This article was originally published on http://itpeernetwork.intel.com
The role that honesty plays in the trials, tribulations, and triumphs for the modern IT leader.
“I can’t tell my board that. They’ll never fund the project.”
While this is an anonymous quote, it is a real quote nonetheless. A few years back, I was serving as an advisor to a CIO who asked me to assess a large project they were about to start. After completing my review, I gave him my frank assessment: The project was going to take three times as long and cost three times as much as he was projecting.
Without saying the words, he basically told me that he knew that was the case, but that he could never sell a project of that size and scope to his board. So instead, they presented a “different version of the truth.”
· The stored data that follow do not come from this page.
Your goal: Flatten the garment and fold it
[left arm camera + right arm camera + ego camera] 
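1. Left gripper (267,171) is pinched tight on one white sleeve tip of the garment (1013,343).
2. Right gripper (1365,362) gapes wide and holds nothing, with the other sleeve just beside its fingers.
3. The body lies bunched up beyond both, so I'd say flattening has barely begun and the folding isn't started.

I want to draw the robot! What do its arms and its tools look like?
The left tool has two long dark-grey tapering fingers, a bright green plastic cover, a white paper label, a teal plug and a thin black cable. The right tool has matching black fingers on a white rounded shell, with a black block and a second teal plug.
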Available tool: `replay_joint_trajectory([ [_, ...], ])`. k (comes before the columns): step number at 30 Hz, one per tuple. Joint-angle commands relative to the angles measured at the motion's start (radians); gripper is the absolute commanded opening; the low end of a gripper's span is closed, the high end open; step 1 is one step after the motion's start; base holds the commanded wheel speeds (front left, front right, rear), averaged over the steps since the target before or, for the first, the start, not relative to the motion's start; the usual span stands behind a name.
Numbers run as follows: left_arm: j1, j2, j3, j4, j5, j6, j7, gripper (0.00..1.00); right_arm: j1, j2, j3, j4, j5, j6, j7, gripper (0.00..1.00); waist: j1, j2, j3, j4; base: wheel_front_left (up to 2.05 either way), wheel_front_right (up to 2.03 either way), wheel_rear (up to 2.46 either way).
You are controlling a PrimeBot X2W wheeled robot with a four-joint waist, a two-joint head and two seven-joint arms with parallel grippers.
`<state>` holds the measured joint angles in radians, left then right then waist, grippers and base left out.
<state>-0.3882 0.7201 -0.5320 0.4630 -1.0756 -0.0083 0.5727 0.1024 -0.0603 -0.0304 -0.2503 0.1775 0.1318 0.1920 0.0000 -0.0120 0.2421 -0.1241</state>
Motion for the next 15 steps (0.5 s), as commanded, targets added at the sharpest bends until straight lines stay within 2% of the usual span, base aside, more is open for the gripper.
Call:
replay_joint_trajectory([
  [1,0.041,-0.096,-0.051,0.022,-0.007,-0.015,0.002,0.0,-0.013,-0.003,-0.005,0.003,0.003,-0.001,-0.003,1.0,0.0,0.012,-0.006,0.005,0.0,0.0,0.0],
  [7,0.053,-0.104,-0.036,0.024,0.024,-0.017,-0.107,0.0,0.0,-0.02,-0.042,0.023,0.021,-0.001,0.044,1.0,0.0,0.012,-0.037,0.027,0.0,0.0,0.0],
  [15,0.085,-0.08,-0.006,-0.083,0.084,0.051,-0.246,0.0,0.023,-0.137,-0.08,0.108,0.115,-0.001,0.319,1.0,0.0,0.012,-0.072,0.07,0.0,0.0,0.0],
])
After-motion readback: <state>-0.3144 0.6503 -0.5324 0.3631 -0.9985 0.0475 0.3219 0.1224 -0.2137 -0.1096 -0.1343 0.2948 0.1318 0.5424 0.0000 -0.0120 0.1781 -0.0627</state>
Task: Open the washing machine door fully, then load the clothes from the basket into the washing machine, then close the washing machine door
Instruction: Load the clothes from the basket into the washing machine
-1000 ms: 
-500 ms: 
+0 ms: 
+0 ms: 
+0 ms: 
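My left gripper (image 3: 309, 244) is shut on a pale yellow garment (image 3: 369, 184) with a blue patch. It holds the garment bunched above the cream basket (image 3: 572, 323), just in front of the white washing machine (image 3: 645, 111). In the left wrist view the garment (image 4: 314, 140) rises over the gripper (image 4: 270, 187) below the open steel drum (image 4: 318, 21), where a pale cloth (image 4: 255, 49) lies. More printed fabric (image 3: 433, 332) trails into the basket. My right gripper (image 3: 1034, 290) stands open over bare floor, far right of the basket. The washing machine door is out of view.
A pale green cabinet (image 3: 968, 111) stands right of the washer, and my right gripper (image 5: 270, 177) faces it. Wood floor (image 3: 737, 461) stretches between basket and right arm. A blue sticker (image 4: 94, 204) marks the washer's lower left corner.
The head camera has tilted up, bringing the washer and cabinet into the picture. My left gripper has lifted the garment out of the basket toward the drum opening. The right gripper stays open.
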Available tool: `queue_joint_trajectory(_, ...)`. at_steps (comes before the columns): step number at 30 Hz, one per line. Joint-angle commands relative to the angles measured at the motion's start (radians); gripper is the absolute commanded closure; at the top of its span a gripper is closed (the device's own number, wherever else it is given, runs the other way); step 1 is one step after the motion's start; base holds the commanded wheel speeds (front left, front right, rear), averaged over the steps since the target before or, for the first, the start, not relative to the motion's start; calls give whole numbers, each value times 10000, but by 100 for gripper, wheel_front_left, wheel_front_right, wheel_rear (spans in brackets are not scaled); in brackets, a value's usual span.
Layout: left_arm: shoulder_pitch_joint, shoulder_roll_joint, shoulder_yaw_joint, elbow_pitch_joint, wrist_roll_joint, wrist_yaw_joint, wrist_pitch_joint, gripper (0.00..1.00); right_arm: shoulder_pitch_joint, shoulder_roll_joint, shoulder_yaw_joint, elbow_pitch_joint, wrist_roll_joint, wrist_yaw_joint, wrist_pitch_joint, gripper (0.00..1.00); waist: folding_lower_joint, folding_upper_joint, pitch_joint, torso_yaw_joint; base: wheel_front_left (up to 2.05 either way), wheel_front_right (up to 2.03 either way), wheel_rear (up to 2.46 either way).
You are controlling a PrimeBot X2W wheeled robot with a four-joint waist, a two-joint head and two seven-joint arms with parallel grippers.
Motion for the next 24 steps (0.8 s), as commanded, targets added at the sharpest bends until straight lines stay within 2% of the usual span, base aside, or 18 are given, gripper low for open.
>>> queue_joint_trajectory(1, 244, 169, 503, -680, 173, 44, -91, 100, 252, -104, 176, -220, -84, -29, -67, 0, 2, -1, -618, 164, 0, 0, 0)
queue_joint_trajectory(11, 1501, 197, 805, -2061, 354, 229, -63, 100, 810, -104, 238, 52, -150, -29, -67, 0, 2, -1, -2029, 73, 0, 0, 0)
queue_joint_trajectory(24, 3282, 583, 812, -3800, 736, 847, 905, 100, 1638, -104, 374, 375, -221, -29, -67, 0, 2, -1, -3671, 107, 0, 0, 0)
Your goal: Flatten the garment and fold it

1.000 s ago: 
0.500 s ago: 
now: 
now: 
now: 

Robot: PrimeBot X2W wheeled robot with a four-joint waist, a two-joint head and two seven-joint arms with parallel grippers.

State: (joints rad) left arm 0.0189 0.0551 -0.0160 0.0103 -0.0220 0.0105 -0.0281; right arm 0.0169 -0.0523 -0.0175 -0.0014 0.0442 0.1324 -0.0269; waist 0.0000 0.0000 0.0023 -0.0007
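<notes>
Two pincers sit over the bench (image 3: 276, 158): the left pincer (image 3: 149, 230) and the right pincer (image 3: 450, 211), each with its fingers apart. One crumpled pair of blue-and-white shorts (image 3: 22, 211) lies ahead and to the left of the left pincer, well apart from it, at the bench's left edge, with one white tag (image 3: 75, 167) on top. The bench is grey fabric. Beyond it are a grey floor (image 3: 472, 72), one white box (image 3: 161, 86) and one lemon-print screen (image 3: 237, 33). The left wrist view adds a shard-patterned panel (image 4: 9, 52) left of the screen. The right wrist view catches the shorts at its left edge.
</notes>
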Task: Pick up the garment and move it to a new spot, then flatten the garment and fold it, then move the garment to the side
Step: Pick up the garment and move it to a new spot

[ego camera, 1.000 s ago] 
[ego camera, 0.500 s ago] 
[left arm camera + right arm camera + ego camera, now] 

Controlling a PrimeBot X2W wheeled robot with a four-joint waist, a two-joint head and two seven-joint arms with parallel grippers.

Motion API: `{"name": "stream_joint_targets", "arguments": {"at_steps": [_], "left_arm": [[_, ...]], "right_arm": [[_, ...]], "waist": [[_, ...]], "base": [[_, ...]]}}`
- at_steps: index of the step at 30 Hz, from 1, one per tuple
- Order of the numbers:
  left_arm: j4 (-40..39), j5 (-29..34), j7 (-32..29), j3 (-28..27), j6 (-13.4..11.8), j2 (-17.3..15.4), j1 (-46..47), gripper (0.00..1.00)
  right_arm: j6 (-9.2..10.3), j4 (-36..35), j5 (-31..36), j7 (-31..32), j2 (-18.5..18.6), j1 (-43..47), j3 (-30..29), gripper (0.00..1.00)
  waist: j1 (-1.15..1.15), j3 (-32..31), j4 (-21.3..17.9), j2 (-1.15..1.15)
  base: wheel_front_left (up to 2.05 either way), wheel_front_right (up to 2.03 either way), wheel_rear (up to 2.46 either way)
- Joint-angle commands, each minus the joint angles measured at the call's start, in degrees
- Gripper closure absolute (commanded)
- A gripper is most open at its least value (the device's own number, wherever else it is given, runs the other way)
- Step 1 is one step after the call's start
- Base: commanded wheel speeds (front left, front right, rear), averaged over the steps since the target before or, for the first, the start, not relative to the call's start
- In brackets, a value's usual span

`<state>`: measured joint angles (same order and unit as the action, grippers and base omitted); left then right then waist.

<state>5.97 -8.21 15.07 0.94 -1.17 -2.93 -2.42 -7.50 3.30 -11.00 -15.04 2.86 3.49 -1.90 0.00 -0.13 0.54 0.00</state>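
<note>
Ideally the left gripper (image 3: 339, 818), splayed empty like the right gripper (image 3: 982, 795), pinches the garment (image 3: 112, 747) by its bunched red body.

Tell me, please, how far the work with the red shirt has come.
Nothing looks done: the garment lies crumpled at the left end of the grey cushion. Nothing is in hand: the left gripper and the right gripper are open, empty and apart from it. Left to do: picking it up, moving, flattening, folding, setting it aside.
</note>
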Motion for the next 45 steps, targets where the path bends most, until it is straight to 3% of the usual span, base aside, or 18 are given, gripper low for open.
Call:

I wish that I could believe that this was an isolated incident. But the reality is that this has long been par for the course in executive suites across the globe. When executive management can’t handle the whole truth, they’re presented with a partial truth. But in order to fully resolve a problem, one must confront it, not bypass it entirely. In my eyes, being honest about the real state of technology projects is the only way to get things done.
For the latest episode of The Transform IT Show, I sat down with Rich Roseman. Rich was the CIO at News Corp and 21st Century Fox and was the IT executive at the helm when News Corp split itself into two independent, publicly held companies. His story about what this took, and how he decided to take both companies to the cloud in the process, is fascinating in its own right. But what I found even more fascinating was his contention that his secret career weapon was actually his willingness to be honest with everyone as he went.
He shared how his willingness to tell it like it was became a key personal differentiator and enabled him to hit crazy deadline after crazy deadline because he knew what was really going on around him. What he found was that honesty begat honesty. I found it intriguing, enlightening, and inspiring. It gave me hope for how the future of our industry will unfold.